- YOUR GOAL: Transcribe the entries that follow, word for word.

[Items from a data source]

---*---

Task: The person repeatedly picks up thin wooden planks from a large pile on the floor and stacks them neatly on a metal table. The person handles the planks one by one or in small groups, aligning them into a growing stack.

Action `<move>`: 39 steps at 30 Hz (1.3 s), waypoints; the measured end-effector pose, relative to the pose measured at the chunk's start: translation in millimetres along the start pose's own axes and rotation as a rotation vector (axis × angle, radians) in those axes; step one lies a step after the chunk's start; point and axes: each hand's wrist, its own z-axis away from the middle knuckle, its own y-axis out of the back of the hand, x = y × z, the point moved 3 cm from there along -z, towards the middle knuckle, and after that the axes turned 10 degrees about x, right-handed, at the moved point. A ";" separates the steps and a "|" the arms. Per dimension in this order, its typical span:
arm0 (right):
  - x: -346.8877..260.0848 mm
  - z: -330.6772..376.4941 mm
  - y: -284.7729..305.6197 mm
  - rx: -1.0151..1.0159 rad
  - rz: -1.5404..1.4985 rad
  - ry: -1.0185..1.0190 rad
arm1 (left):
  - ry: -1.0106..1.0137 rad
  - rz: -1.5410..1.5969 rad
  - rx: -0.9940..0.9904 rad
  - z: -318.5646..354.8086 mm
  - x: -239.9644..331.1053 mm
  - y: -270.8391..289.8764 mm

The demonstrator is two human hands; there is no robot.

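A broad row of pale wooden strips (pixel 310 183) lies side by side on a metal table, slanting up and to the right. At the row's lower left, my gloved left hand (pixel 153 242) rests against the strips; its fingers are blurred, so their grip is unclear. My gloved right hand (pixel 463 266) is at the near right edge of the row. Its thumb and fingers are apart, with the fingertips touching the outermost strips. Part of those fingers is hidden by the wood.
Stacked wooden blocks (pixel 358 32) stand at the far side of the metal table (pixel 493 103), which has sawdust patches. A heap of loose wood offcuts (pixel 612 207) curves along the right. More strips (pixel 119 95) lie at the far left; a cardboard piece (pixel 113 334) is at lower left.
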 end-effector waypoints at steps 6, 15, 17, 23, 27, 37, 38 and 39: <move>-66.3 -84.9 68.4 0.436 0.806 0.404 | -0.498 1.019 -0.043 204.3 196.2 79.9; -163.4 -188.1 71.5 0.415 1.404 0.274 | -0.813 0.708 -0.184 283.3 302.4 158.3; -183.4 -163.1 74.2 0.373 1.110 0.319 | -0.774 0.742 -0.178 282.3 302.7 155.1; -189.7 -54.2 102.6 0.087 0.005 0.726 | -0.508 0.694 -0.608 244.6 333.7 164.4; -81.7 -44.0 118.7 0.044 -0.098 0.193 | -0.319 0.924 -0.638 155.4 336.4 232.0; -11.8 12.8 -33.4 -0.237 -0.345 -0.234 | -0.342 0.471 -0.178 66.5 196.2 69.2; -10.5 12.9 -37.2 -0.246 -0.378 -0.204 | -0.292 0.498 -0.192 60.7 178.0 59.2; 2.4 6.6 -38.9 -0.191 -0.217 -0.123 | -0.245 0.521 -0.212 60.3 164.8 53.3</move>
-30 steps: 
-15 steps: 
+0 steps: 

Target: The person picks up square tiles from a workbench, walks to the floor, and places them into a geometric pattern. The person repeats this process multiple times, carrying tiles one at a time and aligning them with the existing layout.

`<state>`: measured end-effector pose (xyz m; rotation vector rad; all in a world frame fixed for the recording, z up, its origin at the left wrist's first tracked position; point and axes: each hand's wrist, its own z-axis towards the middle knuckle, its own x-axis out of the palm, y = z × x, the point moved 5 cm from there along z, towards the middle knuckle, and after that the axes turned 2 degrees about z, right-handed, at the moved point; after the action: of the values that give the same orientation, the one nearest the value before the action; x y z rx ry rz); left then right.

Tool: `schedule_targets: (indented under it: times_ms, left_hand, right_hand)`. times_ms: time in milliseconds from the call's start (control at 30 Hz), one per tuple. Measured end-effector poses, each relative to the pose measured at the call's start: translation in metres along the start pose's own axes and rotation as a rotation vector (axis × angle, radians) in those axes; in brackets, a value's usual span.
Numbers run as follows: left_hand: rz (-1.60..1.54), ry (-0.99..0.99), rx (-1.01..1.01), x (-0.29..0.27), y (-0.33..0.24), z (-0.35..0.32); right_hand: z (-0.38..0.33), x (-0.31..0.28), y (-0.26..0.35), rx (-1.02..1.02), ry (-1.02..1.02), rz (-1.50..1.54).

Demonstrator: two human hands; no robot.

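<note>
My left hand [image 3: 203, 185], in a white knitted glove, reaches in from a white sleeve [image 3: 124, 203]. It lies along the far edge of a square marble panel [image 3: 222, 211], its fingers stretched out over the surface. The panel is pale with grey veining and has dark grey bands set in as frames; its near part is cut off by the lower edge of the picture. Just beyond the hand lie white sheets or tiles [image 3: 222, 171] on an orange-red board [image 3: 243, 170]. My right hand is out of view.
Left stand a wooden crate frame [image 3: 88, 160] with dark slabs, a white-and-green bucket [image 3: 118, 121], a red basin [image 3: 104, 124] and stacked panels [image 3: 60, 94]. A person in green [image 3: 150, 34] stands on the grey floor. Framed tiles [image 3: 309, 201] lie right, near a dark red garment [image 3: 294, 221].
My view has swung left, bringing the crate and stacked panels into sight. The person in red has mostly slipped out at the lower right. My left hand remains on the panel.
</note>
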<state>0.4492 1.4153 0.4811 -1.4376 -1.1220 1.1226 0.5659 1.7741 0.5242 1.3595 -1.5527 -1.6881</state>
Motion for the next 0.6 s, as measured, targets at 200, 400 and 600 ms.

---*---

- TASK ANSWER:
Task: The person repeatedly picks up thin wooden planks from a large pile on the floor and stacks them neatly on a metal table. The person handles the planks one by one or in small groups, aligning them into a growing stack.

Action `<move>`: 39 steps at 30 Hz (1.3 s), waypoints; the measured end-effector pose, relative to the pose measured at the chunk's start: translation in millimetres along the start pose's own axes and rotation as a rotation vector (axis × angle, radians) in those axes; step one lies a step after the chunk's start; point and axes: each hand's wrist, its own z-axis away from the middle knuckle, its own y-axis out of the back of the hand, x = y × z, the point moved 3 cm from there along -z, towards the middle knuckle, and after that the axes turned 10 degrees about x, right-handed, at the moved point. A ";" separates the steps and a "|" the arms. Per dimension in this order, its typical span:
arm0 (right):
  - x: -346.8877..260.0848 mm
  - z: -330.6772..376.4941 mm
  - y: -284.7729..305.6197 mm
  - rx: -1.0151..1.0159 rad
  - rz: -1.5404..1.4985 rad
  - ry: -1.0185..1.0190 rad
arm1 (left):
  - ry: -1.0106..1.0137 rad
  - rz: -1.5410..1.5969 rad
  - rx: -0.9940..0.9904 rad
  - z: -318.5646..354.8086 mm
  - x: -239.9644..331.1053 mm
  - y: -270.8391..289.8764 mm

The demonstrator is two human hands; there is no robot.

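A broad row of pale wooden strips (pixel 310 183) lies side by side on a metal table, slanting up and to the right. At the row's lower left, my gloved left hand (pixel 153 242) rests against the strips; its fingers are blurred, so their grip is unclear. My gloved right hand (pixel 463 266) is at the near right edge of the row. Its thumb and fingers are apart, with the fingertips touching the outermost strips. Part of those fingers is hidden by the wood.
Stacked wooden blocks (pixel 358 32) stand at the far side of the metal table (pixel 493 103), which has sawdust patches. A heap of loose wood offcuts (pixel 612 207) curves along the right. More strips (pixel 119 95) lie at the far left; a cardboard piece (pixel 113 334) is at lower left.
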 end-effector waypoints at steps 6, 15, 17, 23, 27, 37, 38 and 39: <move>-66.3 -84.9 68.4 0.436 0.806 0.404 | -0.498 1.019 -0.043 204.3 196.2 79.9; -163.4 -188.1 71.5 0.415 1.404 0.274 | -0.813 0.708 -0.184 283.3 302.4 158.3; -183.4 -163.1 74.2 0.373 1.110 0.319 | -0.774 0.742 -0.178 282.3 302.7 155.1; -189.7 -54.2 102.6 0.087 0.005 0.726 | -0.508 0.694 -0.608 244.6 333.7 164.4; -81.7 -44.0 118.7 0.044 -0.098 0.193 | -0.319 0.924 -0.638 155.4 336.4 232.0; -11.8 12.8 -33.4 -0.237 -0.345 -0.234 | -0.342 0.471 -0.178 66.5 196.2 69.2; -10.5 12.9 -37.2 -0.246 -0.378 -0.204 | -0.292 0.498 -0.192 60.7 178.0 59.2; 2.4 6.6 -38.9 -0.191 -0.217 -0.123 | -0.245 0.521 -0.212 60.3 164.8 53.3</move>
-30 steps: 
-15 steps: 
+0 steps: 

Target: The person picks up square tiles from a workbench, walks to the floor, and places them into a geometric pattern. The person repeats this process multiple times, carrying tiles one at a time and aligning them with the existing layout.

`<state>`: measured end-effector pose (xyz m; rotation vector rad; all in a world frame fixed for the recording, z up, its origin at the left wrist's first tracked position; point and axes: each hand's wrist, its own z-axis towards the middle knuckle, its own x-axis out of the palm, y = z × x, the point moved 5 cm from there along z, towards the middle knuckle, and after that the axes turned 2 degrees about z, right-handed, at the moved point; after the action: of the values that give the same orientation, the one nearest the value before the action; x y z rx ry rz); left then right.

Tool: `schedule_targets: (indented under it: times_ms, left_hand, right_hand)`. times_ms: time in milliseconds from the call's start (control at 30 Hz), one per tuple. Measured end-effector poses, each relative to the pose measured at the call's start: translation in metres along the start pose's own axes and rotation as a rotation vector (axis × angle, radians) in those axes; in brackets, a value's usual span.
Numbers run as follows: left_hand: rz (-1.60..1.54), ry (-0.99..0.99), rx (-1.01..1.01), x (-0.29..0.27), y (-0.33..0.24), z (-0.35..0.32); right_hand: z (-0.38..0.33), x (-0.31..0.28), y (-0.26..0.35), rx (-1.02..1.02), ry (-1.02..1.02), rz (-1.50..1.54).

Demonstrator: two human hands; no robot.

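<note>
My left hand [image 3: 203, 185], in a white knitted glove, reaches in from a white sleeve [image 3: 124, 203]. It lies along the far edge of a square marble panel [image 3: 222, 211], its fingers stretched out over the surface. The panel is pale with grey veining and has dark grey bands set in as frames; its near part is cut off by the lower edge of the picture. Just beyond the hand lie white sheets or tiles [image 3: 222, 171] on an orange-red board [image 3: 243, 170]. My right hand is out of view.
Left stand a wooden crate frame [image 3: 88, 160] with dark slabs, a white-and-green bucket [image 3: 118, 121], a red basin [image 3: 104, 124] and stacked panels [image 3: 60, 94]. A person in green [image 3: 150, 34] stands on the grey floor. Framed tiles [image 3: 309, 201] lie right, near a dark red garment [image 3: 294, 221].
My view has swung left, bringing the crate and stacked panels into sight. The person in red has mostly slipped out at the lower right. My left hand remains on the panel.
</note>
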<state>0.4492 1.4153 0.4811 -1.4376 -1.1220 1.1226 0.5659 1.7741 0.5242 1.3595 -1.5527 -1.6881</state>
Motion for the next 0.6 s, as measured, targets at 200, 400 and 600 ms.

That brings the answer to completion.